The door opened into a smaller room almost entirely filled by a long steel sink. Four faucets arched over the sink like silver swans: the scrub area. The two men taped their surgical masks to their faces, to prevent fogging up the surgical microscope with their breath, and began to scrub their hands and fingernails meticulously. As they scrubbed, Carl swung around and spoke.

“Our chief of neurosurgery, Dr. Abramowitz, specializes in treating pain patients. The man on the altar today”—(he motioned with a lathered finger to the OR door)—”has trigeminal neuralgia, also known as tic douloureux, or tic for short. Tic patients get sharp, stabbing pains in their faces, sort of like a dentist drill hitting a nerve. What the boss—that’s what we call Abramowitz—is doing today is the latest procedure for this condition. We’ll drill a hole in the skull, find the trigeminal nerve to the face as it exits the base of the brain, and pad it from surrounding blood vessels using some bits of plastic sponge. It
seems to relieve the pain without causing much numbness. The boss learned it from Jannetta himself, who pioneered this approach.”

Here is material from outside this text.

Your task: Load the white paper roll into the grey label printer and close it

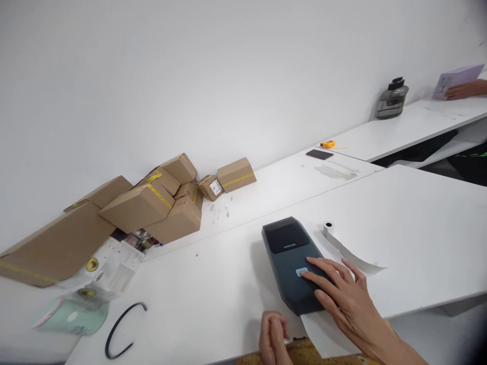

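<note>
Touching dark device (288,264), apparently: right hand (348,299) loosely splayed.

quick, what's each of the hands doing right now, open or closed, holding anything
Left hand: curled closed; whether it holds anything cannot be told.
Right hand: open, fingers resting on the dark device, not gripping it.

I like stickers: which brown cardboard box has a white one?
The small brown cardboard box just left of the rightmost brown cardboard box; only it shows a white sticker.
</note>
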The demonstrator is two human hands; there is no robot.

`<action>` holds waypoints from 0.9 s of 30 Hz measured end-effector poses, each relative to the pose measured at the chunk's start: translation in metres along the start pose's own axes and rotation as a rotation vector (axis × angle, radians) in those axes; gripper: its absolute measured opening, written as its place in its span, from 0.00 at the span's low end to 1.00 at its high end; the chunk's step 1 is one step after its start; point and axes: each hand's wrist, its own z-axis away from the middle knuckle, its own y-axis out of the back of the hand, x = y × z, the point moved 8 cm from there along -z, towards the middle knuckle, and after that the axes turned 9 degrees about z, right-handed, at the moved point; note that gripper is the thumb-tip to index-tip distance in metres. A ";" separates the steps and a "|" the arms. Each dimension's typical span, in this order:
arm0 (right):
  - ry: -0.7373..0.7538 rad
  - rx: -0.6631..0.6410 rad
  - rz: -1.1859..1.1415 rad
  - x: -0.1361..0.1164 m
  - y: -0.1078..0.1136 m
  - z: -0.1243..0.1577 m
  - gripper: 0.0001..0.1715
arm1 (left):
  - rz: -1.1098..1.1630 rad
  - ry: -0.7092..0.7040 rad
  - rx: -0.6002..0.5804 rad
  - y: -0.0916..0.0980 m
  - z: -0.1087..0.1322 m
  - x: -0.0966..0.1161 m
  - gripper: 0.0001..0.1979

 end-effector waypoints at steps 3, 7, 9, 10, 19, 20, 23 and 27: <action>-0.013 0.027 0.024 -0.001 0.001 -0.005 0.16 | -0.013 -0.098 0.068 -0.004 -0.012 0.023 0.27; -0.038 0.004 -0.029 0.002 -0.002 -0.003 0.16 | 0.030 0.010 -0.084 -0.032 -0.015 0.014 0.34; -0.069 -0.047 -0.140 0.006 -0.005 0.005 0.19 | 0.063 0.068 -0.154 -0.043 -0.011 0.006 0.37; -0.106 -0.073 -0.215 0.009 -0.007 0.011 0.20 | 0.079 0.077 -0.159 -0.045 -0.010 0.005 0.38; -0.709 -0.236 -0.754 0.045 -0.052 0.063 0.34 | 0.152 0.041 -0.099 -0.052 0.000 0.020 0.36; -0.707 -0.239 -0.783 0.044 -0.054 0.063 0.34 | 0.170 0.037 -0.098 -0.053 0.000 0.020 0.37; -0.675 -0.233 -0.837 0.042 -0.053 0.061 0.34 | 0.226 0.044 -0.088 -0.053 0.000 0.020 0.38; -0.647 -0.208 -0.840 0.046 -0.038 0.041 0.33 | 0.272 0.003 -0.106 -0.052 -0.009 0.042 0.37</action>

Gary and Carl backed into the OR, holding their dripping arms high in front of them. They dried their hands and gowned in dramatic fashion, aided by an OR assistant. After soaking the small patch of shaved scalp with a brown solution, Gary layered the prepped scalp areas with blue linen sheets until only the brown postage stamp of bald skin remained visible.

I stood, my back to the wall, while the surgeons huddled over that brown patch, slicing and dicing and filling the wound with dangling metal clamps, called “dandies,” after Walter Dandy, another historical hero of brain surgery. The blue linen lining the brown patch stained purple with flowing blood. Buzzing noises and smoke filled the air as clamps cluttered the incision. Gathering my courage, I took a few steps closer to the table and peered at the wound. Beneath the pouting ruby lips of the mouthlike gash gleamed a broad white surface.

“Is that the skull?” I asked

“Yup,” answered Gary, “time for a drill.”

A drill? Yikes.

At that moment a tall, craggy, white-haired man, about seventy years old, flung open the OR door and bellowed into the room, “How much longer, goddamn it? Jesus, Carl, how long have you been here? TEN MINUTES. I’ll be back in TEN MINUTES.”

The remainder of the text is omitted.